While several critics called Lake of Fire the best documentary of 2007, few people saw it in theaters. Do you think it will now find an audience on DVD?
I always saw this as a piece, like most books, that you can’t really read in one go. You don’t even want to read it in one go. It’s too dense. Although this [film] is finished, it’s not finished as a project. I’ve got a lot more footage. I intend to shoot more. There will be subsequent Lakes of Fire, or whatever I call it next. . . . I can’t think any household would be complete without this DVD.
American households, at least . . .
Well, there is no country in the world where everybody has such a keen political interest in everything. Unfortunately, with abortion, it’s such an incendiary subject in the first place, and, secondly, it’s doubly incendiary, because nobody’s right and everybody’s right. Because of the massive abstraction, we haven’t found a way through it. But we have to, because there’s something wrong. I’m not suggesting abortion is wrong, but there’s something wrong with the process. Fetuses should not be terminated, and people who passionately believe that shouldn’t be killing other people, and women should have complete choice of what they do with their bodies.

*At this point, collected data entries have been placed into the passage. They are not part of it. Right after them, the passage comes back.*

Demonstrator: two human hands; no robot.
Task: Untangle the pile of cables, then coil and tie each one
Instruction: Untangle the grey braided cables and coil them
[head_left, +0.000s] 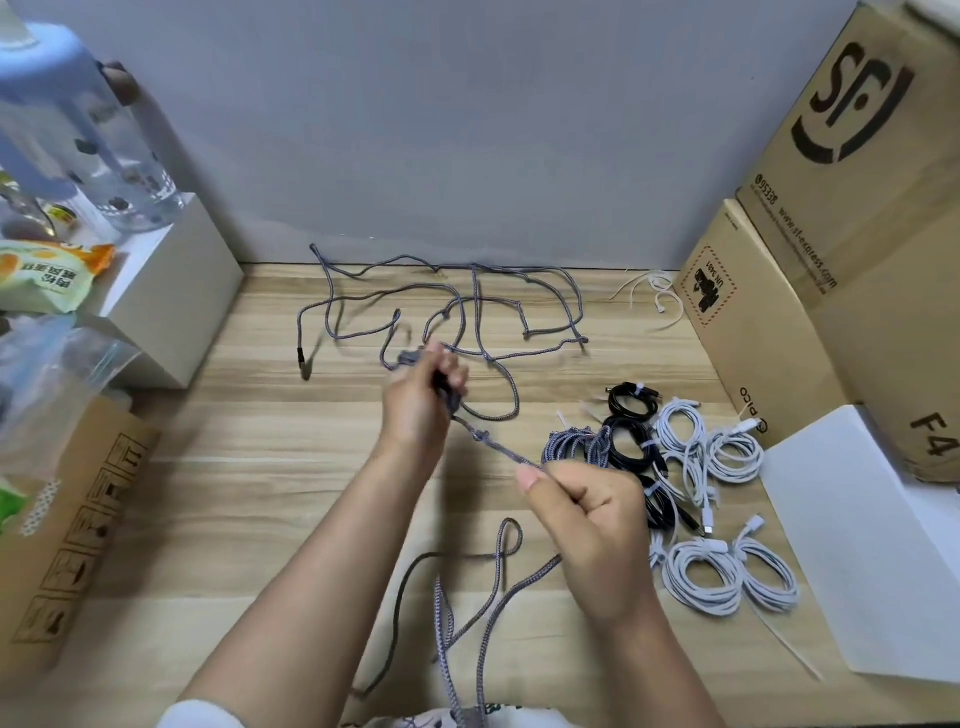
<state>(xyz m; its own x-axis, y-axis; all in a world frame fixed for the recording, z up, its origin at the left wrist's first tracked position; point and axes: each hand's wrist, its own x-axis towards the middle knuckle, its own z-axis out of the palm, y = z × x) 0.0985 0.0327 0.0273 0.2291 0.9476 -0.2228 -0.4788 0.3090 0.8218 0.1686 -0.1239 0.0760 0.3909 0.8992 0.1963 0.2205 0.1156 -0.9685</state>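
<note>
- Near the bottom edge of the view, the grey braided cable (470, 613) runs out of sight over the person's lap, so its lower end is cut off.
- Left hand (423, 397) is curled tight round a bunch of that cable; what lies inside the fist is hidden.
- Right hand (587, 512) pinches the same cable between thumb and bent fingers, a small knot showing on the taut stretch between the hands.
- Farther loops sprawl, kinked, across the wood-grain table (234, 467) towards the wall.
- Right of the hands lie tied coils (701, 569): smooth white, glossy black, one braided.
- Cardboard boxes (852, 171) stand at right, partly cropped.
</note>
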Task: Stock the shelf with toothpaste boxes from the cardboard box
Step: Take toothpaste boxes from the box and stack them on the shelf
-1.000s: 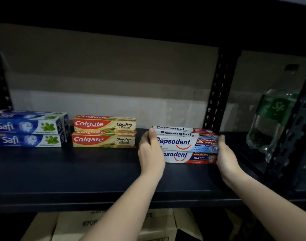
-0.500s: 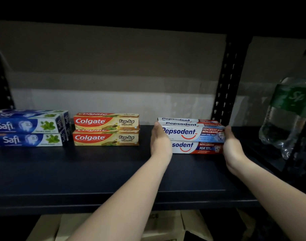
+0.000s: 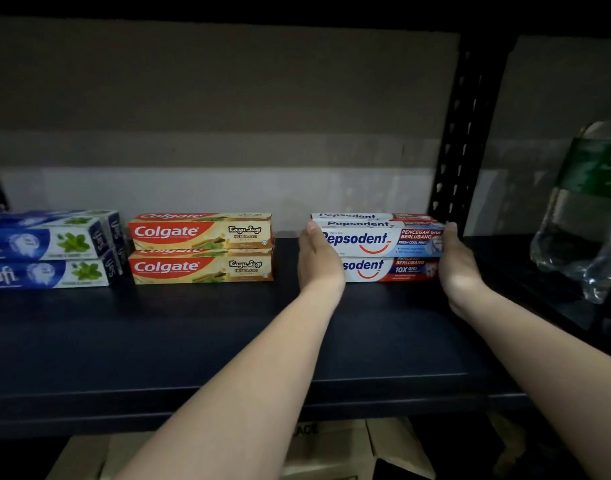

What sorts of reactions have you gotten about the film, from either camp?
Lake of Fire hasn’t really entered the discussion. But if one sits with a big audience, one learns a lot. Early in the film, when you see a woman go through a late-term abortion, and then you see a tiny hand, there’s a massive gulp in the audience. And this comes not from a passionate pro-life person. This is from a master manipulator who is trying to make a point. You hear a very smart doctor who is explaining, in quite clear and correct terms, why this process is 100 percent right, yet there is an amazing irony that this process is categorically wrong. That’s shocking for people who don’t know what abortion is, and I didn’t, though I went through one with a girlfriend a long time ago. I was upset at the time; I wanted us to have that baby born, but I went through it with her. I was very curious to know what it was, both spiritually and physically. To this day, I am shocked every time I see it.